Metered and unmetered bandwidth are two different ways infrastructure providers structure the cost and usage terms for data transfer on their servers.

For teams evaluating bare metal servers, the difference matters. Your bandwidth model can affect monthly costs, billing predictability as you scale, and how closely your team needs to monitor data transfer over time.

In this guide, we’ll break down how metered and unmetered bandwidth work, compare the advantages and trade-offs of each model, and help you determine which option is better suited for your bare metal workloads.

What is bandwidth? 

In infrastructure, bandwidth refers to the rate at which data can be transmitted over a network connection. Higher bandwidth means more data can be transferred in a given time period, allowing the server to support more traffic or move larger amounts of data faster.

In the context of bare metal servers, bandwidth describes how much data the server’s network port can send or receive per second. 

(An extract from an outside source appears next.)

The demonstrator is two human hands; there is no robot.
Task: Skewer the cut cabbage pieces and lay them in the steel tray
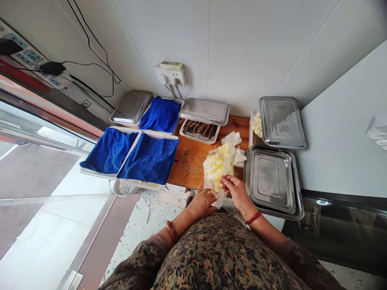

A server’s theoretical bandwidth capacity is determined primarily by its port speed. For example, a server with a 1 Gbps port can transmit up to 1 gigabit of data per second, or about 450 gigabytes over the course of an hour if the connection is fully utilized the entire time.

However, the actual amount of data a server can move may be lower than its theoretical maximum. Network conditions, the application running on the server, and provider policies can all affect whether the server is able to make full use of its available port speed.

What is metered bandwidth?

Metered bandwidth means a provider tracks the amount of data a server transfers during a given billing period.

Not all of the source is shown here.